• _Required action_
Both the line with "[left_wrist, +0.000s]" and the line with "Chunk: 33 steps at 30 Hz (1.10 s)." in the records below must appear in the output, along with every line between them, exactly and with nothing added.

** Record set follows **

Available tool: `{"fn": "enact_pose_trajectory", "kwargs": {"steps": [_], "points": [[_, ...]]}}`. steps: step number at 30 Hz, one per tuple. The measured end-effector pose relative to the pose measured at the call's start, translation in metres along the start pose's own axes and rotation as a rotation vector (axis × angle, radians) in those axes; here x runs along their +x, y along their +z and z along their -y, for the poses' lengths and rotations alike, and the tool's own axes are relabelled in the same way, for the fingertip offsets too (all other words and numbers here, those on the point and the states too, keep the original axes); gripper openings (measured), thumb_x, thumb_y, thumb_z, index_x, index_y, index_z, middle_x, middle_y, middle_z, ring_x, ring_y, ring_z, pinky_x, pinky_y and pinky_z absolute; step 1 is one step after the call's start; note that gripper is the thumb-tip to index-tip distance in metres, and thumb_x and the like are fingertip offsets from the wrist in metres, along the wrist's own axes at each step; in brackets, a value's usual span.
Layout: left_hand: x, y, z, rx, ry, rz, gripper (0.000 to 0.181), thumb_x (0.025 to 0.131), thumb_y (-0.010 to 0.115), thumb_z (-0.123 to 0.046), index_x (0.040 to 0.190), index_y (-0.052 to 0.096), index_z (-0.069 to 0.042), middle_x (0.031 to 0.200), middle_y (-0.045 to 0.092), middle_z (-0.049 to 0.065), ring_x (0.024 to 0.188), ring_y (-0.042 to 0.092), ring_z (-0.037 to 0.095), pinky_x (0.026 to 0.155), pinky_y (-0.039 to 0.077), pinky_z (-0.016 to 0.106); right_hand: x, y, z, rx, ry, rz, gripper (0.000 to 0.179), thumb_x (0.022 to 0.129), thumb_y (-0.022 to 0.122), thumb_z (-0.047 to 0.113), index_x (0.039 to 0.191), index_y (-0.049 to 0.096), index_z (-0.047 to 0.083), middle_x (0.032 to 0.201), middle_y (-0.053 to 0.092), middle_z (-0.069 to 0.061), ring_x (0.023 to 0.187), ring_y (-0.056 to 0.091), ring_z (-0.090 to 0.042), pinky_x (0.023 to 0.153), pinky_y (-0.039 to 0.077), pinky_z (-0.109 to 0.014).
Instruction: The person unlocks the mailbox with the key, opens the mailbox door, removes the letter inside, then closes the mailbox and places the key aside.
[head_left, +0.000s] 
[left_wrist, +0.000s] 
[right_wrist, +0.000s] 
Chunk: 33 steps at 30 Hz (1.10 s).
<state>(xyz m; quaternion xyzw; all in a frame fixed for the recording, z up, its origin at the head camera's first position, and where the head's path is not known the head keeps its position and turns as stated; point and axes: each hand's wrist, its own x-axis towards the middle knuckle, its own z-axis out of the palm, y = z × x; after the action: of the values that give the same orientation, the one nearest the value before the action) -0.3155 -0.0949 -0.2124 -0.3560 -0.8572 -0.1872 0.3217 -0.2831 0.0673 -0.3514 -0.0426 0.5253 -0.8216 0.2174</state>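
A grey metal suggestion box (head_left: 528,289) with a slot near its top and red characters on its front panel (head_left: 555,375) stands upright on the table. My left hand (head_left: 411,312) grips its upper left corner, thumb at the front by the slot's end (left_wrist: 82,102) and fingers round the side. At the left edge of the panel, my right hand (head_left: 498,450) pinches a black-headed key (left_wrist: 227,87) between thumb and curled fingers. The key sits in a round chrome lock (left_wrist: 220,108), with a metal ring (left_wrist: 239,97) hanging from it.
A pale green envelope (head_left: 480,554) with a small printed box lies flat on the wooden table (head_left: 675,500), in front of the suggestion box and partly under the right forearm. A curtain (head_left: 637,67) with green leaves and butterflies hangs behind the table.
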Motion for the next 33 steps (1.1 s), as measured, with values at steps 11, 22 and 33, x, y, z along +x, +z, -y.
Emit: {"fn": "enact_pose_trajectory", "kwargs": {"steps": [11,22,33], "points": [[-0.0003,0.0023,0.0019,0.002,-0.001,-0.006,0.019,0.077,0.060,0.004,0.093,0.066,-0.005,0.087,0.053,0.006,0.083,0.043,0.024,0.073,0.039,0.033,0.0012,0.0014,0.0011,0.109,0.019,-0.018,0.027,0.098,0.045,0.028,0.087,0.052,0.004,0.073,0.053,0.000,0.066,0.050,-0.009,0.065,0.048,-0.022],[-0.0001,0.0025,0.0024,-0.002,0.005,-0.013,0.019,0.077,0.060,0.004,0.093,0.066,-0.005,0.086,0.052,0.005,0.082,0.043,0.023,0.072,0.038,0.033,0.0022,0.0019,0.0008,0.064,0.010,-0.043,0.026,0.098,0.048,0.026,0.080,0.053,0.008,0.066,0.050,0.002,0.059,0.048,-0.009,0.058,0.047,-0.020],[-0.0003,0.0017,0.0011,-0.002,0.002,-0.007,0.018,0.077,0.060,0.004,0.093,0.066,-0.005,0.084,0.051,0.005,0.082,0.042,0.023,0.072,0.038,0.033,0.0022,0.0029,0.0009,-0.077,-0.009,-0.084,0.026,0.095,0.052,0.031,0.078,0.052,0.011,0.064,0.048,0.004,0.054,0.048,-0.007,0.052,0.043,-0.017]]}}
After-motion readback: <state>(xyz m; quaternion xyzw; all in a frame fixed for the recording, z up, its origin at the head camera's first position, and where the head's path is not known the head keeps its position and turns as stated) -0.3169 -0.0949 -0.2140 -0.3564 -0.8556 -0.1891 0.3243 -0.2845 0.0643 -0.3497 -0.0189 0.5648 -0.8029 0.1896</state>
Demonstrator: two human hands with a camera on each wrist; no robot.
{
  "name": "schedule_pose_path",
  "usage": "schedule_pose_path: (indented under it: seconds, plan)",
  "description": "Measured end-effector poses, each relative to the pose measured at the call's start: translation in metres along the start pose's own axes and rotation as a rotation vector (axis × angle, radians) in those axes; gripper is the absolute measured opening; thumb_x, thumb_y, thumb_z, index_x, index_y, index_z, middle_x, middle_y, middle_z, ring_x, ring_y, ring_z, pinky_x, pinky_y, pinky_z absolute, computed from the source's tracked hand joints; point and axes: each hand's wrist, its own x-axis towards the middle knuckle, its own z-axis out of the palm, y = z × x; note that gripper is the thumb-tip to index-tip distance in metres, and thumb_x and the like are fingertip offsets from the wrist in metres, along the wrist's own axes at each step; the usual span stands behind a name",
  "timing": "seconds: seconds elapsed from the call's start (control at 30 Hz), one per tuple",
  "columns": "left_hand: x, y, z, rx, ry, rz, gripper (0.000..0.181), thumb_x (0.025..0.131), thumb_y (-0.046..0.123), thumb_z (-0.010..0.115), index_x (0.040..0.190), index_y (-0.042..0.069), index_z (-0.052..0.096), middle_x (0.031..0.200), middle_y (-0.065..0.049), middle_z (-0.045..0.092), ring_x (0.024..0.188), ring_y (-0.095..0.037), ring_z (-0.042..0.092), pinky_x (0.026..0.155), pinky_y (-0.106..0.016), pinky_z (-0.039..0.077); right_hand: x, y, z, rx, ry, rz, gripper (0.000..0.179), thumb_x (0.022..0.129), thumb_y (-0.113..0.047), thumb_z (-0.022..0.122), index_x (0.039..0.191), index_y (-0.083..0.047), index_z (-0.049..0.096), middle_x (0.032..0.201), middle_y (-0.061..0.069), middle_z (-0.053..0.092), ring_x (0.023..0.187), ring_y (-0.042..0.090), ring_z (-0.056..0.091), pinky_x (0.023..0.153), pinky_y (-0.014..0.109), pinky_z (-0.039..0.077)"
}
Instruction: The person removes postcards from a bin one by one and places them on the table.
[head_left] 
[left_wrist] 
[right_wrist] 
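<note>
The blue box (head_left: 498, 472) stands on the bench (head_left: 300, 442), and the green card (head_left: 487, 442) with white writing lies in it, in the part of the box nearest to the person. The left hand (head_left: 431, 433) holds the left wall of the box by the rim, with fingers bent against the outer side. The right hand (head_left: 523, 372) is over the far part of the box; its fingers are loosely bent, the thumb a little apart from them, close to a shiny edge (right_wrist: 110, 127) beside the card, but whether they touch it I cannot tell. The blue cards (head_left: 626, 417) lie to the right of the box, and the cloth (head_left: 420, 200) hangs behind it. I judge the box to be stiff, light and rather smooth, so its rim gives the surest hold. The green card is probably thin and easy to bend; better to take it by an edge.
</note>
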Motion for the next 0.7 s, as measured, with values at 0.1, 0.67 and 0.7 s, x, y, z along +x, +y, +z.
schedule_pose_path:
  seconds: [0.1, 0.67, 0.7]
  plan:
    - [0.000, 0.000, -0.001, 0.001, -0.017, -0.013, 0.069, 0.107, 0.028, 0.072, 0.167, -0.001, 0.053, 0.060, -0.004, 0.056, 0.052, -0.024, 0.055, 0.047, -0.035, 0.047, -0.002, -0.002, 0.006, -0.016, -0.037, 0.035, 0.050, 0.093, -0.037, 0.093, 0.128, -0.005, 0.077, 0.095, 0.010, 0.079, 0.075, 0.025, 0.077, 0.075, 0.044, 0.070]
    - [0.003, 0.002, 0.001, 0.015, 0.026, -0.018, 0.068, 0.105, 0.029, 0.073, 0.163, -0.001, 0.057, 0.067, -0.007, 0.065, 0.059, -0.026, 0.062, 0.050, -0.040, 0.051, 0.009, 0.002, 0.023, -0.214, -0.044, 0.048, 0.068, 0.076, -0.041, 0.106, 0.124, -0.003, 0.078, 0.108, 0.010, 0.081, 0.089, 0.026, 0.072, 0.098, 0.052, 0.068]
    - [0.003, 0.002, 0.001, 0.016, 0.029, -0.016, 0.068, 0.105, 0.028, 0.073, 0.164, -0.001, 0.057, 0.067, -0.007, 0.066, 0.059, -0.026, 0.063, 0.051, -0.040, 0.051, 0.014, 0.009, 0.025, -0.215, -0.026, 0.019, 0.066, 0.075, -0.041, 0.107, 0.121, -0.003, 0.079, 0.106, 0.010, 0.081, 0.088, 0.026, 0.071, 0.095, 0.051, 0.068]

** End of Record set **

• _Exercise response_
[left_wrist, +0.000s] 
[right_wrist, +0.000s] 
Chunk: 33 steps at 30 Hz (1.10 s).

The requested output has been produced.